> [EXERCISE]:
Write out the data below exactly, beginning with the first line and ending once the line that has "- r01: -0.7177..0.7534" is written.

(Stored entries)

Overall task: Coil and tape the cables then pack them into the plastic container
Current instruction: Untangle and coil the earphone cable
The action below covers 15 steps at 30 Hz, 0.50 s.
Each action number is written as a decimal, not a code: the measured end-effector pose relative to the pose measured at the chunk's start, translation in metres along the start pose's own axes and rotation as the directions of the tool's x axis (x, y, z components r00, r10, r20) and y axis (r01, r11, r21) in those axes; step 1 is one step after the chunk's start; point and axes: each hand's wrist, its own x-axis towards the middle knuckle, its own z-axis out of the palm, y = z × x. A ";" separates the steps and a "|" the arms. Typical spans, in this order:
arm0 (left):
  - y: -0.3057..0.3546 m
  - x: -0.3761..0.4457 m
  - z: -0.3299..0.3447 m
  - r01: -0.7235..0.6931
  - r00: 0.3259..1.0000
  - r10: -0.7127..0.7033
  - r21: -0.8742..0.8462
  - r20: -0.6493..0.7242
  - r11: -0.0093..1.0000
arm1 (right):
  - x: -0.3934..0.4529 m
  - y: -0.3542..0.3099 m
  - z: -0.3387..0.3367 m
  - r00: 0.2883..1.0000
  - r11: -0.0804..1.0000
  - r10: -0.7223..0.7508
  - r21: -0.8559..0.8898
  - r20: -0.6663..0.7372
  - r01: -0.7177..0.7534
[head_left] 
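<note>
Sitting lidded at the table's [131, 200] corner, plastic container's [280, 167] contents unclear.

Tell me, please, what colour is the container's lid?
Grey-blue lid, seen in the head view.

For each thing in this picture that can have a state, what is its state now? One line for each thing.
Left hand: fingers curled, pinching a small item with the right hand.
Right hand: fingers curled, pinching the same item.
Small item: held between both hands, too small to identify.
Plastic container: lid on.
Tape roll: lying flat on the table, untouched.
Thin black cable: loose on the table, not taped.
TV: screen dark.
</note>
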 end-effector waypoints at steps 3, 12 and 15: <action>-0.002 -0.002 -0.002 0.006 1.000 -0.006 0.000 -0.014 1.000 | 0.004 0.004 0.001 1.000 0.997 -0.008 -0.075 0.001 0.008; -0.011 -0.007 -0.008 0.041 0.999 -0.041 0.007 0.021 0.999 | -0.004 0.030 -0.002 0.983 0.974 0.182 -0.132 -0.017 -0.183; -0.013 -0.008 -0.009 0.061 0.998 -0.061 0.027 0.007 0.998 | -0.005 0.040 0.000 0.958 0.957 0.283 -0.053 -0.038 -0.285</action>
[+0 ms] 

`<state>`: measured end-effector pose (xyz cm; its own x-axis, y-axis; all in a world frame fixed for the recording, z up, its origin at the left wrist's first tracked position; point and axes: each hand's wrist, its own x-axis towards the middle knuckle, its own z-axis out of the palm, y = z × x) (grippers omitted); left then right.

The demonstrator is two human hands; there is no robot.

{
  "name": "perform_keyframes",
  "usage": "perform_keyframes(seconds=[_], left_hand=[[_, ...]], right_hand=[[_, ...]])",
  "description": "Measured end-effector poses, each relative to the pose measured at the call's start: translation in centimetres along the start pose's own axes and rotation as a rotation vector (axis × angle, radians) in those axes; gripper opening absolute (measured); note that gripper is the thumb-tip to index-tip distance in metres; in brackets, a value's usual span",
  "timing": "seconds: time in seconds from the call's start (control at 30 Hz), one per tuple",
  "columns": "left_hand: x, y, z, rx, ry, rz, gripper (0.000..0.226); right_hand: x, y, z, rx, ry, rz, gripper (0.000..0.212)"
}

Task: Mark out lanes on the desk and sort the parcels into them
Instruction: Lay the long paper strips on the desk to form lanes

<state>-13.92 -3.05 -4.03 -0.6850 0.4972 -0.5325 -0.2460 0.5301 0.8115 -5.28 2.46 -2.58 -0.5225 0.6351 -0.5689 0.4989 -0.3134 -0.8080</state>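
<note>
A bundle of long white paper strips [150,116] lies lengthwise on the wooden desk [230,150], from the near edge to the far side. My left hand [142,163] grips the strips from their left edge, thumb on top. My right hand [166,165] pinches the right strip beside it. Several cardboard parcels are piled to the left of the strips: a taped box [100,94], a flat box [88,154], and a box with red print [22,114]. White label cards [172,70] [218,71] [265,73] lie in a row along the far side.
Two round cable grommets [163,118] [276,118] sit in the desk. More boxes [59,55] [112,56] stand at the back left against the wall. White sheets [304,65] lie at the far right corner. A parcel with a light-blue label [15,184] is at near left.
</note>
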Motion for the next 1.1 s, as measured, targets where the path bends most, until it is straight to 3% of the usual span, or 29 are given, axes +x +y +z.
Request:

> [SOLVED EXERCISE]:
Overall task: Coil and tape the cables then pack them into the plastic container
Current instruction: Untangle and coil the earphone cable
The action below covers 15 steps at 30 Hz, 0.50 s.
Each action number is written as a decimal, not a code: the measured end-effector pose relative to the pose measured at the chunk's start, translation in metres along the start pose's own axes and rotation as the directions of the tool's x axis (x, y, z components r00, r10, r20) and y axis (r01, r11, r21) in those axes; step 1 is one step after the chunk's start; point and axes: each hand's wrist, its own x-axis towards the middle knuckle, its own z-axis out of the palm, y = z × x. A ";" separates the steps and a "|" the arms. Typical spans, in this order:
arm0 (left):
  - y: -0.3057..0.3546 m
  - x: -0.3761..0.4457 m
  - z: -0.3299..0.3447 m
  - r01: -0.7235..0.6931
  - r00: 0.3259..1.0000
  - r10: -0.7127..0.7033
  - r21: -0.8742..0.8462
  - r20: -0.6493..0.7242
  - r11: -0.0093..1.0000
arm1 (right):
  - x: -0.3934..0.4529 m
  - y: -0.3542..0.3099 m
  - z: -0.3387..0.3367 m
  - r00: 0.2883..1.0000
  - r11: -0.0804..1.0000
  - r10: -0.7223..0.7508
  - r21: -0.8559..0.8898
  - r20: -0.6663..0.7372
  - r01: -0.7177..0.7534

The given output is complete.